Abstract. Urban on-road vehicle emissions affect air quality and human health locally
and globally. Given uneven sources, they typically exhibit distinct spatial
heterogeneity, varying sharply over short distances (10 m–1 km). However, all-around observational constraints on the emission sources
are limited in much of the world. Consequently, traditional emission
inventories lack the spatial resolution that can characterize the on-road
vehicle emission hotspots. Here we establish a bottom-up approach to reveal
a unique pattern of urban on-road vehicle emissions at a spatial resolution 1–3 orders of magnitude higher than current emission
inventories. We interconnect all-around traffic monitoring (including
traffic fluxes, vehicle-specific categories, and speeds) via an intelligent
transportation system (ITS) over Xiaoshan District in the Yangtze River
Delta (YRD) region. This enables us to calculate single-vehicle-specific
emissions over each fine-scale (10 m–1 km) road segment. Thus,
the most hyperfine emission dataset of its type is achieved, and on-road
emission hotspots appear. The resulting map shows that the hourly average
on-road vehicle emissions of CO, NOx, HC, and PM2.5 are 74.01,
40.35, 8.13, and 1.68 kg, respectively. More importantly, widespread and
persistent emission hotspots emerged. They are of significantly sharp
small-scale variability, up to 8–15 times within individual
hotspots, attributable to distinct traffic fluxes, road conditions, and
vehicle categories.
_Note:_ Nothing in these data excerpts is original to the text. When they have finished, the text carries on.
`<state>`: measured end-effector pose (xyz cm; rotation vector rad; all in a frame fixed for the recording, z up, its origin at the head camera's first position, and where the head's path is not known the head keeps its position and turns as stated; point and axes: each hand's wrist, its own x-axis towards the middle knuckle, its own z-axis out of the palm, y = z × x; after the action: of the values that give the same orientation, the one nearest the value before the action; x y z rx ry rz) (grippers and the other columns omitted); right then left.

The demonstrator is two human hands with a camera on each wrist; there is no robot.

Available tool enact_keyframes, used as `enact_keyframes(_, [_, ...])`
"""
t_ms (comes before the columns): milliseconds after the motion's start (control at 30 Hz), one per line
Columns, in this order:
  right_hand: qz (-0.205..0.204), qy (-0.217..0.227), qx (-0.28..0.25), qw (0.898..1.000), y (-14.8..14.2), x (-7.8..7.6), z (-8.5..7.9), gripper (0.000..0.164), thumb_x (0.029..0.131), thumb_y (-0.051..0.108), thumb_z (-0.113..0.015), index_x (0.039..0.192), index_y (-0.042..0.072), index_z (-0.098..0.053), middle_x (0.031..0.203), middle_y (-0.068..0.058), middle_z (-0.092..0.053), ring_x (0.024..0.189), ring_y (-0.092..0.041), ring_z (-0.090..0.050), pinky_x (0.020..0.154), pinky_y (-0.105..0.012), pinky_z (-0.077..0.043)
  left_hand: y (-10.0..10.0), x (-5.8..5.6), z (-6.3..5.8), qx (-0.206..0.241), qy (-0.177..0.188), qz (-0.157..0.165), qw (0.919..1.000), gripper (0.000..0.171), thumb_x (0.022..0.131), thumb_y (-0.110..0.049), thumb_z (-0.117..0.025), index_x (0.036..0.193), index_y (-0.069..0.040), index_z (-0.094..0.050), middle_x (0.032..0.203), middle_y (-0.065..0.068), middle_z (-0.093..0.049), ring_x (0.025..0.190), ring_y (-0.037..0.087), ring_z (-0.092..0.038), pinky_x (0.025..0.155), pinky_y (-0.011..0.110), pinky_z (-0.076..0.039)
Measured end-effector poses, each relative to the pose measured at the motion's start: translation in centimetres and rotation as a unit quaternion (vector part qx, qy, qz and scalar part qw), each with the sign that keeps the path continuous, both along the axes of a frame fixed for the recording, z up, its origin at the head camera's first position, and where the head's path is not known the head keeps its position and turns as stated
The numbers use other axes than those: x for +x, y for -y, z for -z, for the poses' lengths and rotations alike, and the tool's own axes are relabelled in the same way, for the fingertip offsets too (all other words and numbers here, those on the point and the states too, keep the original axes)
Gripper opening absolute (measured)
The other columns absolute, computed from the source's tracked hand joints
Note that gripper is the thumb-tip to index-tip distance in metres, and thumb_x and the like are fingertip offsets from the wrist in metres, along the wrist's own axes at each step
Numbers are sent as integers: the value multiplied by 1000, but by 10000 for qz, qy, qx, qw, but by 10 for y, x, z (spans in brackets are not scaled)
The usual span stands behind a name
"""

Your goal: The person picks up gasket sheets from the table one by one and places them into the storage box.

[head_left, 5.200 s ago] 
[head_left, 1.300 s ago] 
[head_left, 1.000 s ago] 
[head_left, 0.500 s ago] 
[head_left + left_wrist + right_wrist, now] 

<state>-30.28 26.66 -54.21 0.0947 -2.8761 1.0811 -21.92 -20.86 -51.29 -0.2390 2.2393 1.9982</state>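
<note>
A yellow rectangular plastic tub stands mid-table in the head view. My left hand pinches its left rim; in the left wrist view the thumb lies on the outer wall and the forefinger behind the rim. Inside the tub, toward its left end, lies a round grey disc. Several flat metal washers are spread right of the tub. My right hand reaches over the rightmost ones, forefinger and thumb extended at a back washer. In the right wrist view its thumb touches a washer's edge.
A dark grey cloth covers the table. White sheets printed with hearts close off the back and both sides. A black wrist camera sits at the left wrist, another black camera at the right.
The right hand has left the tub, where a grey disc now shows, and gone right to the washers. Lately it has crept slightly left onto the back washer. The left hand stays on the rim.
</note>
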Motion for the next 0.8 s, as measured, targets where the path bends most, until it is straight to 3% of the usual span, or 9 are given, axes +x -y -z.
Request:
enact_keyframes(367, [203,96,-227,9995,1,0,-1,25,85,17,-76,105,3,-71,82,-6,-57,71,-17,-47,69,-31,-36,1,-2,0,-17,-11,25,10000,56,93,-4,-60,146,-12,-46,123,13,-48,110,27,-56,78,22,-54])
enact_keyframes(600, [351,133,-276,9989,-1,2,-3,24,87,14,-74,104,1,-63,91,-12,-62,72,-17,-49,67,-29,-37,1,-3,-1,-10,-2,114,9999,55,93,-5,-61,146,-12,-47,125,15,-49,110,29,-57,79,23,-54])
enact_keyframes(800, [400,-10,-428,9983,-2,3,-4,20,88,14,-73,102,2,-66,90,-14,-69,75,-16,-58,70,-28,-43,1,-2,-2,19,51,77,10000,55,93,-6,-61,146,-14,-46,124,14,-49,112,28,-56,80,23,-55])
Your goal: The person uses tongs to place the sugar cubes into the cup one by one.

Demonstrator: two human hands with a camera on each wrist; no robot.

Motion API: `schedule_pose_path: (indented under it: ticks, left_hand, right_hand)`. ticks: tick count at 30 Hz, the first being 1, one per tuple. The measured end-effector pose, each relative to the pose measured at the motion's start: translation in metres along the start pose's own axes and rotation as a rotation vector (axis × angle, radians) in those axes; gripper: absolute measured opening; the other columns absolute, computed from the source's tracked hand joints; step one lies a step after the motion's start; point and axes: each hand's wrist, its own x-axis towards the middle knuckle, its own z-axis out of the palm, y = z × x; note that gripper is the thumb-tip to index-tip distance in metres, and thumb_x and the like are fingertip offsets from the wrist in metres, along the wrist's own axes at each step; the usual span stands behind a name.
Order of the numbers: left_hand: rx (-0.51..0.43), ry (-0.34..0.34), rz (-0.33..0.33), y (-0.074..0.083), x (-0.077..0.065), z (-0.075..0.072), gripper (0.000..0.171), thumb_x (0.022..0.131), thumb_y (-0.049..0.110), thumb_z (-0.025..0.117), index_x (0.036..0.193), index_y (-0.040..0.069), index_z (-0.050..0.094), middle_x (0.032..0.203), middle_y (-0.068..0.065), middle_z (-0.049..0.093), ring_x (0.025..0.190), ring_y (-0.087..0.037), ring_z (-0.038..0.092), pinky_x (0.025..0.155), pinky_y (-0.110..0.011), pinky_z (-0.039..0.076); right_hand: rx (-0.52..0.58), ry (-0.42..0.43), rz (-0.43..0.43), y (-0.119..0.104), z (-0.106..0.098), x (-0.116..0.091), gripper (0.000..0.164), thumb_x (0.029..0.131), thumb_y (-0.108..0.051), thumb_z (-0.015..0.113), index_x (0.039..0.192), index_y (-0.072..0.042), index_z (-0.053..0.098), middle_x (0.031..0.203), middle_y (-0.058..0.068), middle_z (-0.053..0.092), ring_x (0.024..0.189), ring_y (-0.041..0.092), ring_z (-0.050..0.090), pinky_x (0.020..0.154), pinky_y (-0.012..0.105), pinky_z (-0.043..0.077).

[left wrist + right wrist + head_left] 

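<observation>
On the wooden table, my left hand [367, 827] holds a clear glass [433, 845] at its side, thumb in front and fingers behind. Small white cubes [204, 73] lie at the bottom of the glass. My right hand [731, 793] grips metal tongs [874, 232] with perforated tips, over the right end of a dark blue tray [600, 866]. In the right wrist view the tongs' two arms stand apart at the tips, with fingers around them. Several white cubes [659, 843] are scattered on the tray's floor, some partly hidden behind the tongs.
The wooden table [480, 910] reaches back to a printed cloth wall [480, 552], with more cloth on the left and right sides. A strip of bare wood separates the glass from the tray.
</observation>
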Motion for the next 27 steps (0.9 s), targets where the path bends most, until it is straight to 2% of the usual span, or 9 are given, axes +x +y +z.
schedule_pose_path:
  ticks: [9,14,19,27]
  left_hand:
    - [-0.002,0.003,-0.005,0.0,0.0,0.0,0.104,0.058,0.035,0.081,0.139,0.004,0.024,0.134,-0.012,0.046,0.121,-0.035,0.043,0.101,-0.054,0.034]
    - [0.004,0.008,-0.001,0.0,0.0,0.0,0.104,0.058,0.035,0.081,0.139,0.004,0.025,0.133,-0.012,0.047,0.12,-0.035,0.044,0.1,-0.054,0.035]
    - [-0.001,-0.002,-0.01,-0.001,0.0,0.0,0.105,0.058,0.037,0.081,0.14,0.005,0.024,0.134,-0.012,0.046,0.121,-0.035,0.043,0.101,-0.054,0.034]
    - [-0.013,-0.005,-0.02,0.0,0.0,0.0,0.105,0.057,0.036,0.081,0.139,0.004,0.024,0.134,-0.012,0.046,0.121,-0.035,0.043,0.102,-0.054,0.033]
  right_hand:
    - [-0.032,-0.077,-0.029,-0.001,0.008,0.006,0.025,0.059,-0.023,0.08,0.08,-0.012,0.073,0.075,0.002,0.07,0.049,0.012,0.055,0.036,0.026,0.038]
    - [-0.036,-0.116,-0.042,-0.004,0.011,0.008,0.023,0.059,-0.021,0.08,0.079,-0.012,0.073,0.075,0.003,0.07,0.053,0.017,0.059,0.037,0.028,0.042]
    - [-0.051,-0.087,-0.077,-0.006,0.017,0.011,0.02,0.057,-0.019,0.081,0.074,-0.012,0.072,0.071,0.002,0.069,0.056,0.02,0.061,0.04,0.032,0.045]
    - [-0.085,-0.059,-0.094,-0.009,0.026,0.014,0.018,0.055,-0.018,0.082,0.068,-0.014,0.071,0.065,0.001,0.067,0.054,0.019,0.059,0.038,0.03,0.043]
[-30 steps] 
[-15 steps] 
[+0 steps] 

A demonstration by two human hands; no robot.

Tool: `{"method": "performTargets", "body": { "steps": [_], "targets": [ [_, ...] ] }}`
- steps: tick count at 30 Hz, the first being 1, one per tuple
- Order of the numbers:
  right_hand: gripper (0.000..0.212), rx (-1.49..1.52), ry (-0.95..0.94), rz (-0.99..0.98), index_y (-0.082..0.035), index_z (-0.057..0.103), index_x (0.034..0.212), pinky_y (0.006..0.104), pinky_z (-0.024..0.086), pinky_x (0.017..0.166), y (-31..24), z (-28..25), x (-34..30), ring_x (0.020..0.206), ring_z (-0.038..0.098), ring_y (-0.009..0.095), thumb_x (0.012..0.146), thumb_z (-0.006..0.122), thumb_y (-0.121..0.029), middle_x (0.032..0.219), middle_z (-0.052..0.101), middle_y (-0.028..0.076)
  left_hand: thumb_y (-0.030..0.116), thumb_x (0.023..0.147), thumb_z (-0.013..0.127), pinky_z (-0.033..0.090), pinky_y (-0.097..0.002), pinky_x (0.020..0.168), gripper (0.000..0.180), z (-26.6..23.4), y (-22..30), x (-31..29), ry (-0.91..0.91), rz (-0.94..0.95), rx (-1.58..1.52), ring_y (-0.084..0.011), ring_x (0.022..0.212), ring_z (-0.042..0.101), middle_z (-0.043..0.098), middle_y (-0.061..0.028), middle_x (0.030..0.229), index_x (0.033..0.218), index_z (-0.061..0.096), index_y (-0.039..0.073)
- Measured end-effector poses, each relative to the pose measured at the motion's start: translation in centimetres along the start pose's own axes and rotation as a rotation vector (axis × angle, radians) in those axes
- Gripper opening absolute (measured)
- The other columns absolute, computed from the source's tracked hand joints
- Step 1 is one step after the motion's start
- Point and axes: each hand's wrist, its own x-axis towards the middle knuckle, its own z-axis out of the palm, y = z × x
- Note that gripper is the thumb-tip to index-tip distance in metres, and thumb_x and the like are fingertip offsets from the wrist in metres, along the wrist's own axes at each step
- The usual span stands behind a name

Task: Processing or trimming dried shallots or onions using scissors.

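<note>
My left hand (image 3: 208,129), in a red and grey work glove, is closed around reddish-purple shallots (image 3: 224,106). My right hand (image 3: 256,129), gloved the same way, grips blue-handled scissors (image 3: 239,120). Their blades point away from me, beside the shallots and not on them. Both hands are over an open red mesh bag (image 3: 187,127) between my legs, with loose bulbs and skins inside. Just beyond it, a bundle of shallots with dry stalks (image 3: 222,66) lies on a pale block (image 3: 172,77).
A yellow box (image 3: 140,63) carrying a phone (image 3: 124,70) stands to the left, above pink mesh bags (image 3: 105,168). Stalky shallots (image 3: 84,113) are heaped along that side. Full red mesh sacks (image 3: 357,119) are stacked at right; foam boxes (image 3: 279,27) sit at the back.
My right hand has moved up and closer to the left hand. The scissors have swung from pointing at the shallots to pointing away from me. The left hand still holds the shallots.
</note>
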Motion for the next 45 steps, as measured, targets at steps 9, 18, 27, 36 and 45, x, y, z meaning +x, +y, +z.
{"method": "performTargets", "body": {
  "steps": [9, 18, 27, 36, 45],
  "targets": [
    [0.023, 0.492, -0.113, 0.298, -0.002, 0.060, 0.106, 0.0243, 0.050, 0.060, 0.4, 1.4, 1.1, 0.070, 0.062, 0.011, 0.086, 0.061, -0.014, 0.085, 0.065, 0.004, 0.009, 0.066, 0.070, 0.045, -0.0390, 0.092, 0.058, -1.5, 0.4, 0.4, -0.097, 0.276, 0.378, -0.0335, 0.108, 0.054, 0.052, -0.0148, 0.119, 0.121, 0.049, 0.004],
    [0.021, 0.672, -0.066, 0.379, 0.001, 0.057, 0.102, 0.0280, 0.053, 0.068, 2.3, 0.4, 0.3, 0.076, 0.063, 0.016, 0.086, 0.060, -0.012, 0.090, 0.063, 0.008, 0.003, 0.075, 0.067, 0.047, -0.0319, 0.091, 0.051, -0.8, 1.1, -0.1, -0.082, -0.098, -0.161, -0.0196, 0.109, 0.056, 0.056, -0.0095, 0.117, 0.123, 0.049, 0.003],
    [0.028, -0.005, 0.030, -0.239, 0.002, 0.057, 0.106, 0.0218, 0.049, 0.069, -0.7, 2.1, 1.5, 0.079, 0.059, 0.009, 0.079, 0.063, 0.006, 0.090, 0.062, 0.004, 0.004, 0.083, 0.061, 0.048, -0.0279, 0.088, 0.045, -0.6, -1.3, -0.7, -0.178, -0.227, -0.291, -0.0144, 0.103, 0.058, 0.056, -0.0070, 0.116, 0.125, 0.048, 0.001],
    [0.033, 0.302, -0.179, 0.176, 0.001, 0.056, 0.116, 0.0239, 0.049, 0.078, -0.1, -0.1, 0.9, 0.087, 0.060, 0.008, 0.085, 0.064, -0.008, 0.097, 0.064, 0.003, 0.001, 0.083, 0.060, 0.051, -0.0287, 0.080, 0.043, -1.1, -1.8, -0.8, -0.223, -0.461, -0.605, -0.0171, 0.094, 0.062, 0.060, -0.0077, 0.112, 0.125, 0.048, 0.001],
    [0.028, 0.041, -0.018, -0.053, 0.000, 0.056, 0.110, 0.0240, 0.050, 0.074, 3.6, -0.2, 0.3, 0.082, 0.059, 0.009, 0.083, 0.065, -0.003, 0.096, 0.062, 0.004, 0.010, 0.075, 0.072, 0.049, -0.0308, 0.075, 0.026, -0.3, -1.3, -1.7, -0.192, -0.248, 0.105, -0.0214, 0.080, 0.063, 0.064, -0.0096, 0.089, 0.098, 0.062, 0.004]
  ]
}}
On this basis, we investigate the effectiveness of
routine traffic control strategies on on-road vehicle emission mitigation.
Our results have important implications for how the strategies should be
designed and optimized. Integrating our traffic-monitoring-based approach
with urban air quality measurements, we could address major data gaps
between urban air pollutant emissions and concentrations.